» Task details: Each entry below needs to be copied exactly, with nothing dropped.

[Data items]
⟨

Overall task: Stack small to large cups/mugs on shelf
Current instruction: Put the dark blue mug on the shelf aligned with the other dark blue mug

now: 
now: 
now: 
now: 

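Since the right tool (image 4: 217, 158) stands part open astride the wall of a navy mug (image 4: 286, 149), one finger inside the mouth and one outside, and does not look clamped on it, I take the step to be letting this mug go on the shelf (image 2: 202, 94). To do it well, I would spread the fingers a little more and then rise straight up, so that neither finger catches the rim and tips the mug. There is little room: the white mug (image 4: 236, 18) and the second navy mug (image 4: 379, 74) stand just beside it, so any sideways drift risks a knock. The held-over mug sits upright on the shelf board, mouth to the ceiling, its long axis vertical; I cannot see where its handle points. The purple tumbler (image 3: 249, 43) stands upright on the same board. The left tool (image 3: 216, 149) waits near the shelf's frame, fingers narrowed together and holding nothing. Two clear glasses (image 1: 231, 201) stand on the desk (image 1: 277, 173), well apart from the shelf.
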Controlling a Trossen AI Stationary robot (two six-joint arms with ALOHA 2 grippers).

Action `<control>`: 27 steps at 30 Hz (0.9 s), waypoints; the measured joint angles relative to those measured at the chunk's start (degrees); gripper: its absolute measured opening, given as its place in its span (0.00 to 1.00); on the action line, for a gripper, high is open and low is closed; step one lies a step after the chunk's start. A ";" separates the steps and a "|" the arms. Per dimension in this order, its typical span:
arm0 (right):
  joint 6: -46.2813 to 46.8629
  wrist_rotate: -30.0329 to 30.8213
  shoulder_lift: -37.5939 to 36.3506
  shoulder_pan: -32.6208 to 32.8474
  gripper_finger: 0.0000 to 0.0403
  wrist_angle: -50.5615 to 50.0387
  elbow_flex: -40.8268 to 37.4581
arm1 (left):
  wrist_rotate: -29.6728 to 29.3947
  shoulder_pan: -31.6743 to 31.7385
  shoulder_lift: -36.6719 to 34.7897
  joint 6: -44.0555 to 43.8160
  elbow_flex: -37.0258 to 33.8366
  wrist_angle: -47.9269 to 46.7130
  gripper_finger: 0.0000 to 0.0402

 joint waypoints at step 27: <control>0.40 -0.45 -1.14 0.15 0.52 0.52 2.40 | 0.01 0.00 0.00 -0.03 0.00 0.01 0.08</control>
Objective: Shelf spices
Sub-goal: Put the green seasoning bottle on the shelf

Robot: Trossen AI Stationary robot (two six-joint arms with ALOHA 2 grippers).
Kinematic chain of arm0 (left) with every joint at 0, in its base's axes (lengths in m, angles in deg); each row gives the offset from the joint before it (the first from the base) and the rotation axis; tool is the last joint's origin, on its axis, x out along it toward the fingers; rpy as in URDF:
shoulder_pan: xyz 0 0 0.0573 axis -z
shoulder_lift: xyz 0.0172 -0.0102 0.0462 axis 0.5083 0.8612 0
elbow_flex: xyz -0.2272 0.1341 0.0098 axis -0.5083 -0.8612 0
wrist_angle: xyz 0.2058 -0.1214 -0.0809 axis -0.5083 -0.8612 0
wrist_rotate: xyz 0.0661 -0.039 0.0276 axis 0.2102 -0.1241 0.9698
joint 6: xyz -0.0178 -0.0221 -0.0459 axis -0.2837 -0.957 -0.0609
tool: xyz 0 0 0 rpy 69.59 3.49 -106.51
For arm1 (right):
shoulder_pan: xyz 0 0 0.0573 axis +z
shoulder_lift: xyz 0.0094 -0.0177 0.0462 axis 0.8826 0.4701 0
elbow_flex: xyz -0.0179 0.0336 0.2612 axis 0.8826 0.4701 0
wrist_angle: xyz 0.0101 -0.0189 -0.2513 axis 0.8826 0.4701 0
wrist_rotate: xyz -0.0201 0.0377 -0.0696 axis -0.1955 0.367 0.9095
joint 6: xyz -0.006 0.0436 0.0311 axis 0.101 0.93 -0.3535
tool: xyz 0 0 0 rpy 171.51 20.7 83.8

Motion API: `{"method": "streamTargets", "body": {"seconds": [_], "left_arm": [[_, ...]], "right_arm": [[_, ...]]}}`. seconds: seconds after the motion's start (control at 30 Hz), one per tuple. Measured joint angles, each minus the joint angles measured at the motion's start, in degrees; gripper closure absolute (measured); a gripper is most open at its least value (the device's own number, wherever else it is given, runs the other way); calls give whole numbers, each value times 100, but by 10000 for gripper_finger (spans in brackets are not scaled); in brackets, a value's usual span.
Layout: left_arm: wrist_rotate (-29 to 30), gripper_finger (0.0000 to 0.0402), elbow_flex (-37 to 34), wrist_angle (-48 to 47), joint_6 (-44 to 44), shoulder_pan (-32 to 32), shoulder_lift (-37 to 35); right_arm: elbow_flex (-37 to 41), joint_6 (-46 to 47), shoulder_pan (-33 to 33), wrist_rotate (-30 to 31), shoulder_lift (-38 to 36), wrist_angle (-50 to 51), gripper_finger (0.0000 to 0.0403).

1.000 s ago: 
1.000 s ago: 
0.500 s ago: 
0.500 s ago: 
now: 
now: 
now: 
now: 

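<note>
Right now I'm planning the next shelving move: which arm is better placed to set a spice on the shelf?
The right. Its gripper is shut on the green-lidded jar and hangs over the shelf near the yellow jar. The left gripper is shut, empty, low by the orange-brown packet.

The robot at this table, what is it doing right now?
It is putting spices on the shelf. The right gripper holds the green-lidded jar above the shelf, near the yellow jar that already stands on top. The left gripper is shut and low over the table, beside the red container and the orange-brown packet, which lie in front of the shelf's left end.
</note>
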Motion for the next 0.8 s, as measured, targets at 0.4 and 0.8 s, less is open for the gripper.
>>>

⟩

» Expected output:
Overall task: Stack small to large cups/mugs on shelf
Current instruction: Put the dark blue mug on the shelf aligned with the other dark blue mug

now: 
now: 
now: 
now: 

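Since the right tool (image 4: 217, 158) stands part open astride the wall of a navy mug (image 4: 286, 149), one finger inside the mouth and one outside, and does not look clamped on it, I take the step to be letting this mug go on the shelf (image 2: 202, 94). To do it well, I would spread the fingers a little more and then rise straight up, so that neither finger catches the rim and tips the mug. There is little room: the white mug (image 4: 236, 18) and the second navy mug (image 4: 379, 74) stand just beside it, so any sideways drift risks a knock. The held-over mug sits upright on the shelf board, mouth to the ceiling, its long axis vertical; I cannot see where its handle points. The purple tumbler (image 3: 249, 43) stands upright on the same board. The left tool (image 3: 216, 149) waits near the shelf's frame, fingers narrowed together and holding nothing. Two clear glasses (image 1: 231, 201) stand on the desk (image 1: 277, 173), well apart from the shelf.
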Controlling a Trossen AI Stationary robot (two six-joint arms with ALOHA 2 grippers).

Action `<control>`: 27 steps at 30 Hz (0.9 s), waypoints; the measured joint angles relative to those measured at the chunk's start (degrees); gripper: its absolute measured opening, given as its place in its span (0.00 to 1.00); on the action line, for a gripper, high is open and low is closed; step one lies a step after the chunk's start. A ";" separates the steps and a "|" the arms. Per dimension in this order, its typical span:
arm0 (right):
  joint 6: -46.2813 to 46.8629
  wrist_rotate: -30.0329 to 30.8213
  shoulder_lift: -37.5939 to 36.3506
  shoulder_pan: -32.6208 to 32.8474
  gripper_finger: 0.0000 to 0.0403
  wrist_angle: -50.5615 to 50.0387
  elbow_flex: -40.8268 to 37.4581
arm1 (left):
  wrist_rotate: -29.6728 to 29.3947
  shoulder_pan: -31.6743 to 31.7385
  shoulder_lift: -36.6719 to 34.7897
  joint 6: -44.0555 to 43.8160
  elbow_flex: -37.0258 to 33.8366
  wrist_angle: -47.9269 to 46.7130
  gripper_finger: 0.0000 to 0.0402

 joint waypoints at step 27: <control>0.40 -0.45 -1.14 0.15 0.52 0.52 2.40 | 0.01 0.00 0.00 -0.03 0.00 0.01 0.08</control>
Objective: Shelf spices
Sub-goal: Put the green seasoning bottle on the shelf

Robot: Trossen AI Stationary robot (two six-joint arms with ALOHA 2 grippers).
Kinematic chain of arm0 (left) with every joint at 0, in its base's axes (lengths in m, angles in deg); each row gives the offset from the joint before it (the first from the base) and the rotation axis; tool is the last joint's origin, on its axis, x out along it toward the fingers; rpy as in URDF:
shoulder_pan: xyz 0 0 0.0573 axis -z
shoulder_lift: xyz 0.0172 -0.0102 0.0462 axis 0.5083 0.8612 0
elbow_flex: xyz -0.2272 0.1341 0.0098 axis -0.5083 -0.8612 0
wrist_angle: xyz 0.2058 -0.1214 -0.0809 axis -0.5083 -0.8612 0
wrist_rotate: xyz 0.0661 -0.039 0.0276 axis 0.2102 -0.1241 0.9698
joint 6: xyz -0.0178 -0.0221 -0.0459 axis -0.2837 -0.957 -0.0609
tool: xyz 0 0 0 rpy 69.59 3.49 -106.51
For arm1 (right):
shoulder_pan: xyz 0 0 0.0573 axis +z
shoulder_lift: xyz 0.0094 -0.0177 0.0462 axis 0.8826 0.4701 0
elbow_flex: xyz -0.0179 0.0336 0.2612 axis 0.8826 0.4701 0
wrist_angle: xyz 0.0101 -0.0189 -0.2513 axis 0.8826 0.4701 0
wrist_rotate: xyz -0.0201 0.0377 -0.0696 axis -0.1955 0.367 0.9095
joint 6: xyz -0.006 0.0436 0.0311 axis 0.101 0.93 -0.3535
tool: xyz 0 0 0 rpy 171.51 20.7 83.8

Motion API: `{"method": "streamTargets", "body": {"seconds": [_], "left_arm": [[_, ...]], "right_arm": [[_, ...]]}}`. seconds: seconds after the motion's start (control at 30 Hz), one per tuple. Measured joint angles, each minus the joint angles measured at the motion's start, in degrees; gripper closure absolute (measured); a gripper is most open at its least value (the device's own number, wherever else it is given, runs the other way); calls give whole numbers, each value times 100, but by 10000 for gripper_finger (spans in brackets are not scaled); in brackets, a value's usual span.
Layout: left_arm: wrist_rotate (-29 to 30), gripper_finger (0.0000 to 0.0402), elbow_flex (-37 to 34), wrist_angle (-48 to 47), joint_6 (-44 to 44), shoulder_pan (-32 to 32), shoulder_lift (-37 to 35); right_arm: elbow_flex (-37 to 41), joint_6 (-46 to 47), shoulder_pan (-33 to 33), wrist_rotate (-30 to 31), shoulder_lift (-38 to 36), wrist_angle (-50 to 51), gripper_finger (0.0000 to 0.0403).

1.000 s ago: 
1.000 s ago: 
0.500 s ago: 
0.500 s ago: 
now: 
now: 
now: 
now: 

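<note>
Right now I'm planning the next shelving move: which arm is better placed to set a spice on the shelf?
The right. Its gripper is shut on the green-lidded jar and hangs over the shelf near the yellow jar. The left gripper is shut, empty, low by the orange-brown packet.

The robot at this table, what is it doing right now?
It is putting spices on the shelf. The right gripper holds the green-lidded jar above the shelf, near the yellow jar that already stands on top. The left gripper is shut and low over the table, beside the red container and the orange-brown packet, which lie in front of the shelf's left end.
</note>
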Motion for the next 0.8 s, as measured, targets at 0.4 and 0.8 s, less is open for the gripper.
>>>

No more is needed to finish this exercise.